WHAT TO WORK ON →
Copy the records below word for word. Stop after the line that contains "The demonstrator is".

RECORDS FOR THE EXERCISE →
-.-.-
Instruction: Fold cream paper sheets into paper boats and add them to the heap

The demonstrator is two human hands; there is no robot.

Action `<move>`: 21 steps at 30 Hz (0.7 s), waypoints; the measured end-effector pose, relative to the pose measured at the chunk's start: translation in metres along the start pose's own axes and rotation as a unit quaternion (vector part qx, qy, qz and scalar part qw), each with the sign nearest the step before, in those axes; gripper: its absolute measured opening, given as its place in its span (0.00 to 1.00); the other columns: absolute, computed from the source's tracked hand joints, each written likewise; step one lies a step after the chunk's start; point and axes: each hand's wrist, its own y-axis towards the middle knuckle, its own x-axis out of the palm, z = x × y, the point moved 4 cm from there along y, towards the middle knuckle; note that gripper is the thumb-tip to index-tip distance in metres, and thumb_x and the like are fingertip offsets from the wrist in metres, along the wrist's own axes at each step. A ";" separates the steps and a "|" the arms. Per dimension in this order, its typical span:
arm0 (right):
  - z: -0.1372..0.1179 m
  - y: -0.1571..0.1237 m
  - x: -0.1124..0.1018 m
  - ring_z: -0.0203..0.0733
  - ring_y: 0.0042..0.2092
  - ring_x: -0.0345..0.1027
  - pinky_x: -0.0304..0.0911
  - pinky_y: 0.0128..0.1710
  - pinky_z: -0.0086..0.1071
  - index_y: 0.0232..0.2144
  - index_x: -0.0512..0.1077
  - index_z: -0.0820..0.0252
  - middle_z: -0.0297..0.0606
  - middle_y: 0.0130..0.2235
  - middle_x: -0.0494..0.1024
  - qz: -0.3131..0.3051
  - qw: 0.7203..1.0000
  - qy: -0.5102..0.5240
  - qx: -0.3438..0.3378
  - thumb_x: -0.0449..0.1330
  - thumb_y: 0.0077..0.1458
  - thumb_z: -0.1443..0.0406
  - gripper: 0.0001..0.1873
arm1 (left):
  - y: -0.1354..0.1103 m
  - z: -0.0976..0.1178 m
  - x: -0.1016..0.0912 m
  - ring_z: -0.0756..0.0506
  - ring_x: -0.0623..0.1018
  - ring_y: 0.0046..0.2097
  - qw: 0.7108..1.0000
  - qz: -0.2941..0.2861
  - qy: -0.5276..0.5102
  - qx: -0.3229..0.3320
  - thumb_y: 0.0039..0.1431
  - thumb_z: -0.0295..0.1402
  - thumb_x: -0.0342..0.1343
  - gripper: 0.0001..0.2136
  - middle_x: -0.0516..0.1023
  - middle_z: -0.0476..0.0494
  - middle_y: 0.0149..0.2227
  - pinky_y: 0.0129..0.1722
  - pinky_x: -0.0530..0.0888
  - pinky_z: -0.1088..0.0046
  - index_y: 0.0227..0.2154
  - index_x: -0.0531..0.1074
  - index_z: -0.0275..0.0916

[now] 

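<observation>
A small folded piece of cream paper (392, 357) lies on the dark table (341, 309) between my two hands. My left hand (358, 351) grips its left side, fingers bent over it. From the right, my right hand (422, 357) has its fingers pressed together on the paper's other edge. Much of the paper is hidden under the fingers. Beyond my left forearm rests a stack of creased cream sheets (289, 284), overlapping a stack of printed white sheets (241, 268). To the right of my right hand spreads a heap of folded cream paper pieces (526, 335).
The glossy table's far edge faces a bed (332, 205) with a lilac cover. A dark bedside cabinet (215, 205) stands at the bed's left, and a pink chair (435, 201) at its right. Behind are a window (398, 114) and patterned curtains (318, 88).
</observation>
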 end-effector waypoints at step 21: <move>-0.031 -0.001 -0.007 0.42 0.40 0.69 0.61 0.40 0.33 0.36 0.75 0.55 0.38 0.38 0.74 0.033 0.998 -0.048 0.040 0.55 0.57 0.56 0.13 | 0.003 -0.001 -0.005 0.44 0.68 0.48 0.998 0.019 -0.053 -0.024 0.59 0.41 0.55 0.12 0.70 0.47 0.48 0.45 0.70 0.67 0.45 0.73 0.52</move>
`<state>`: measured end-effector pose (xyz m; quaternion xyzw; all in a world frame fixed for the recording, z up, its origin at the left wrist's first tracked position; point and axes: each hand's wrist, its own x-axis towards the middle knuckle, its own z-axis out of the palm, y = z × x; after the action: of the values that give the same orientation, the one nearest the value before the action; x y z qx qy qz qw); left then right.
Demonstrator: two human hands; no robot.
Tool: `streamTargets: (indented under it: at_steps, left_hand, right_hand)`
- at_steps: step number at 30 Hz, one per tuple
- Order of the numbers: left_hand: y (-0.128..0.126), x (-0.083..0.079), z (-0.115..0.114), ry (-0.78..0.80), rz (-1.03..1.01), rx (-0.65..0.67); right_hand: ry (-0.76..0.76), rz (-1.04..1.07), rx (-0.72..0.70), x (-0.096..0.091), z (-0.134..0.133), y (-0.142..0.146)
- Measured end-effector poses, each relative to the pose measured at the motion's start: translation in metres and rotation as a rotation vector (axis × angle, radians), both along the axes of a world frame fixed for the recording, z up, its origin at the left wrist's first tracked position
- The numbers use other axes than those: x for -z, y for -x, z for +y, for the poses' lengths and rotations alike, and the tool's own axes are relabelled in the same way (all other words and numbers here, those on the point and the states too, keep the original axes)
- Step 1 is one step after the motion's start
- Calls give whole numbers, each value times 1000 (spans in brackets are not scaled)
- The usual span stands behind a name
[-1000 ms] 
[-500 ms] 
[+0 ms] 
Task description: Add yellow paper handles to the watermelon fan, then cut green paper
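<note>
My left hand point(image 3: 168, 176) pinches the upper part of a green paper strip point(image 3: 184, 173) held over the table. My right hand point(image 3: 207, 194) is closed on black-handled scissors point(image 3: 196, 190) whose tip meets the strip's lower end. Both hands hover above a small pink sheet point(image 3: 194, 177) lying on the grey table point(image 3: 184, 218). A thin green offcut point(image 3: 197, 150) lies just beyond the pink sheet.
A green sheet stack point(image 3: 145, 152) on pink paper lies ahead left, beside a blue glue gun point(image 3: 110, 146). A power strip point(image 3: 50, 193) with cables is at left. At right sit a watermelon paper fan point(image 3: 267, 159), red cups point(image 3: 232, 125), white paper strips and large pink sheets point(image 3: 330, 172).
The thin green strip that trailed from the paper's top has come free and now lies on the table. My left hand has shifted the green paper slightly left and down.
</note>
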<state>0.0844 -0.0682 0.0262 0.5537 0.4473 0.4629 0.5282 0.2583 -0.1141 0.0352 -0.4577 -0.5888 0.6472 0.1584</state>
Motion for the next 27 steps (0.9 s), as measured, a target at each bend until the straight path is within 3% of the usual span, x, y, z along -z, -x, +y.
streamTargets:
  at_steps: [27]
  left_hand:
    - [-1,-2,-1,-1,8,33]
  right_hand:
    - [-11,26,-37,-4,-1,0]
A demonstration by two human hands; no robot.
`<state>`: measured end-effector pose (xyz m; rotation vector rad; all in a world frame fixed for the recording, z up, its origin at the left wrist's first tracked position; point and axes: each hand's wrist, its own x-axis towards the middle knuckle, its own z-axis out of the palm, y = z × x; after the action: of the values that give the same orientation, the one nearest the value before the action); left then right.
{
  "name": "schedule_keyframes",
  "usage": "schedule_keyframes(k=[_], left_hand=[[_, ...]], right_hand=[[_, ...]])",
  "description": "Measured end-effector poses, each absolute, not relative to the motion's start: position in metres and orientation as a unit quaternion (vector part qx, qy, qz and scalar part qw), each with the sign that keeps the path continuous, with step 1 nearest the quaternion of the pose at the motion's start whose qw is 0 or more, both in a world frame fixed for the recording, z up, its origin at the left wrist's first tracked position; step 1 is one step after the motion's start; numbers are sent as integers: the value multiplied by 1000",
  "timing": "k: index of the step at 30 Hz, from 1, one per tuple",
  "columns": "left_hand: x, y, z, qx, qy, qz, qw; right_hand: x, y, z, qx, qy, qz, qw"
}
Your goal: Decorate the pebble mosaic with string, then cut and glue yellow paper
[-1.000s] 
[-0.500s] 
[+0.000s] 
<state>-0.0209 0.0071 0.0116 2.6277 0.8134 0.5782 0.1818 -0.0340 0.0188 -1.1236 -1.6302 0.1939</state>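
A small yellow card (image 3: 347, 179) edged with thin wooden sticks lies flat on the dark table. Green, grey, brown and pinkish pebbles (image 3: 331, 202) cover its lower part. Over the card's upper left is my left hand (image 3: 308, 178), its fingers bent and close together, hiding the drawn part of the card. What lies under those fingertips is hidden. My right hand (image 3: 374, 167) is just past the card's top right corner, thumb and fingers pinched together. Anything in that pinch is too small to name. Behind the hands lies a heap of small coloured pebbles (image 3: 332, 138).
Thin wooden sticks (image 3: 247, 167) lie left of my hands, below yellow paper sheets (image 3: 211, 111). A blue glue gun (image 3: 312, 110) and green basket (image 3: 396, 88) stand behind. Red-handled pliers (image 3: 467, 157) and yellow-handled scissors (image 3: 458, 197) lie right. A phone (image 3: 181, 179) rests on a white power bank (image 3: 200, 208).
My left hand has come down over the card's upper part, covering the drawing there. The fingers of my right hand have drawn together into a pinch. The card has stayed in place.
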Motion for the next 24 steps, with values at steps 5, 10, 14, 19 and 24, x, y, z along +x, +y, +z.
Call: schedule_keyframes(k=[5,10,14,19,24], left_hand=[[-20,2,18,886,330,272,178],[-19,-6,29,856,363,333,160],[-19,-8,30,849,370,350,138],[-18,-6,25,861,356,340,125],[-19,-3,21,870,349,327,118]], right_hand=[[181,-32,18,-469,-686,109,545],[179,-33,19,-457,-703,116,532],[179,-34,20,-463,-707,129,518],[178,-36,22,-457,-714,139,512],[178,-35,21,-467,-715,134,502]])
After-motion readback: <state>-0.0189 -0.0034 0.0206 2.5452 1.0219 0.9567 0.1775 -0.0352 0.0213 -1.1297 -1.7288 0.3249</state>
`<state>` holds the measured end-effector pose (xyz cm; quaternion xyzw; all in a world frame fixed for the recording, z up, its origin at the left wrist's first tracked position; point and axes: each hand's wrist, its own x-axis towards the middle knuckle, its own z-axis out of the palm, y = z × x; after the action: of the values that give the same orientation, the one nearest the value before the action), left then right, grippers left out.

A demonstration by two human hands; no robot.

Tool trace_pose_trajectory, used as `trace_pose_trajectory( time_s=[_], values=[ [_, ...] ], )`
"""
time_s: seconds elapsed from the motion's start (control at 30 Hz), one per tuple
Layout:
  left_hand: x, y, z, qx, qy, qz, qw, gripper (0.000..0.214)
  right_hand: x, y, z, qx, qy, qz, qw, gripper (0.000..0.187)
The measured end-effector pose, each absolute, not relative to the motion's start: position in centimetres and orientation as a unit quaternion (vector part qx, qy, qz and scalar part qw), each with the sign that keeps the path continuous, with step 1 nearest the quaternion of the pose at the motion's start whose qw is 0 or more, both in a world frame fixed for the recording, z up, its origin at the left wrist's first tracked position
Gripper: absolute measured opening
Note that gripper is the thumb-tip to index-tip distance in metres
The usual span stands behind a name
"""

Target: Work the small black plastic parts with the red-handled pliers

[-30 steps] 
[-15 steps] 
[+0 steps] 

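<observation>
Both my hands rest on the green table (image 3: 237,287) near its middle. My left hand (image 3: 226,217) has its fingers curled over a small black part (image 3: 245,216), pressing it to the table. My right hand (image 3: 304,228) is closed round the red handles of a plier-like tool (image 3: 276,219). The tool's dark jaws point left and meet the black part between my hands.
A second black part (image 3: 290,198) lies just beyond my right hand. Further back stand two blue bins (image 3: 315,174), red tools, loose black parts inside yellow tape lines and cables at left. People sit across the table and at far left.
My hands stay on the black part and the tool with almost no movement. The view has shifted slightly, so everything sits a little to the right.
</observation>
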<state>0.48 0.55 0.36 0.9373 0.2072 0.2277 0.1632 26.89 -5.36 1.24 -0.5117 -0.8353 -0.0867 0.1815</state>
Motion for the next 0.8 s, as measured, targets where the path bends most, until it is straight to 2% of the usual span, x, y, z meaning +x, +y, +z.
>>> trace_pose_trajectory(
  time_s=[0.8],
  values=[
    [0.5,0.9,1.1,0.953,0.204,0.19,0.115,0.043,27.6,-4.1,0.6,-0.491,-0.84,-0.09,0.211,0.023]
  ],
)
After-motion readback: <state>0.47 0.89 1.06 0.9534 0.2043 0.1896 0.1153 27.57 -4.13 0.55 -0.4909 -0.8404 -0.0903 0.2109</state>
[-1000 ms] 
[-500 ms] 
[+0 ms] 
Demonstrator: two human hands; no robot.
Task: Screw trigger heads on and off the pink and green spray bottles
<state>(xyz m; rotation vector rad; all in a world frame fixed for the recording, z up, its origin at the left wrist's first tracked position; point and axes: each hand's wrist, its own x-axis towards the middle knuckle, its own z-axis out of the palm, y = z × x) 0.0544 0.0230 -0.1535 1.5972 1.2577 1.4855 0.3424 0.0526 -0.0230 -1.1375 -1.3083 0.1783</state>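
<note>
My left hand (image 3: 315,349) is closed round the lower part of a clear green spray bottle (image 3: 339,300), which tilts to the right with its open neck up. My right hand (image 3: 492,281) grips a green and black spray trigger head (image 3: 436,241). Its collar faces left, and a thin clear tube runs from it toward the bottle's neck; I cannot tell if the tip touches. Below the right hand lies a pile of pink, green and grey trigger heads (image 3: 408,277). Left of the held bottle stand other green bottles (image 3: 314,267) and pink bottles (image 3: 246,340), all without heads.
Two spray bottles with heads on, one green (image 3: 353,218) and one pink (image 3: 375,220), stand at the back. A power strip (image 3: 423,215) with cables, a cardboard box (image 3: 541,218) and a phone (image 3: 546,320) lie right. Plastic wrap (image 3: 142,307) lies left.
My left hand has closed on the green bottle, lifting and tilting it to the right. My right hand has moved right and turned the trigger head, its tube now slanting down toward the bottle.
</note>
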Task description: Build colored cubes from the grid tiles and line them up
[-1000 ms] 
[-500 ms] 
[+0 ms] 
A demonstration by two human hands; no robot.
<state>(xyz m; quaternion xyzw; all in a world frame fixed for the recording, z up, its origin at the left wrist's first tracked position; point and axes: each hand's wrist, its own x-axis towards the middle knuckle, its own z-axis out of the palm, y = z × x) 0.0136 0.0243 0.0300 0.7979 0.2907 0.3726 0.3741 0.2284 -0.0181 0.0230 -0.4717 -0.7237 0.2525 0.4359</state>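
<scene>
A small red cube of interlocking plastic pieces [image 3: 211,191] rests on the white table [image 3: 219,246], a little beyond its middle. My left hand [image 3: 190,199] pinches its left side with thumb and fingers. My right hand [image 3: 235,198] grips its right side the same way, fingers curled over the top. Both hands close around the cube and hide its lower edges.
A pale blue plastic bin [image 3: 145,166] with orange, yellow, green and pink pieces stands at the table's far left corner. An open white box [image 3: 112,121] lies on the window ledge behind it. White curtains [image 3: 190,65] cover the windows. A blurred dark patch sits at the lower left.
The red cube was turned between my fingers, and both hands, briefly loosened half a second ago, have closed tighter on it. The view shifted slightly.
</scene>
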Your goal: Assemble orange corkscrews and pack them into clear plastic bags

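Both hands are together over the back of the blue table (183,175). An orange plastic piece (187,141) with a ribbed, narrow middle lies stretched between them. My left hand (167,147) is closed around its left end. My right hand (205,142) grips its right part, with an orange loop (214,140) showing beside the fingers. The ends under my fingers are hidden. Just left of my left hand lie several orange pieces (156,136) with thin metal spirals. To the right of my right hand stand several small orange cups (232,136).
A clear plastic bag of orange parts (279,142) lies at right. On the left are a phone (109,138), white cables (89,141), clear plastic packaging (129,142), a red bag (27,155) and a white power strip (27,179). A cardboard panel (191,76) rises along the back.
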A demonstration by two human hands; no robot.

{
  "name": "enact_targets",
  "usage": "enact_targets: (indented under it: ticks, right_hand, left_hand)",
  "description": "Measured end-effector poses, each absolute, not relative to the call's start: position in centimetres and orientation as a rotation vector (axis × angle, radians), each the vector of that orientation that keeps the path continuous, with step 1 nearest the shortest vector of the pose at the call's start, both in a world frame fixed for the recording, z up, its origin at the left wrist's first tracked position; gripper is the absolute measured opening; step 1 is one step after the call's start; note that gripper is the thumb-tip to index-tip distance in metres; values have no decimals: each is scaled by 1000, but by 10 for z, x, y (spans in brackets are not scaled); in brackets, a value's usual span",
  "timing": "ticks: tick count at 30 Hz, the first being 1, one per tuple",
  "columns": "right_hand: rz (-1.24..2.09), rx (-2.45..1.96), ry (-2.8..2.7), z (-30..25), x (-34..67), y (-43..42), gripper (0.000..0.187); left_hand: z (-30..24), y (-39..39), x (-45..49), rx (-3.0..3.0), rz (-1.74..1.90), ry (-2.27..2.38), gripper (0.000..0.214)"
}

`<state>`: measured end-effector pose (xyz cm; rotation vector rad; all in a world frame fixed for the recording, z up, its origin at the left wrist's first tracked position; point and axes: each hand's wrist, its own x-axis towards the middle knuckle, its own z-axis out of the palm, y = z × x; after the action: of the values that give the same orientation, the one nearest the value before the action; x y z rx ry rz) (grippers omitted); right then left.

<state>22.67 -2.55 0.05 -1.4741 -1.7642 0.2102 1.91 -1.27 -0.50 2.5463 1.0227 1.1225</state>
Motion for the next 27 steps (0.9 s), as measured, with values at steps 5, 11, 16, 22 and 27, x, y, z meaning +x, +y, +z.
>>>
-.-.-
ANSWER SPACE →
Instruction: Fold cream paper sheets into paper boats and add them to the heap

The demonstrator is two human hands; there is no robot.

The answer to this exercise has been written out completely.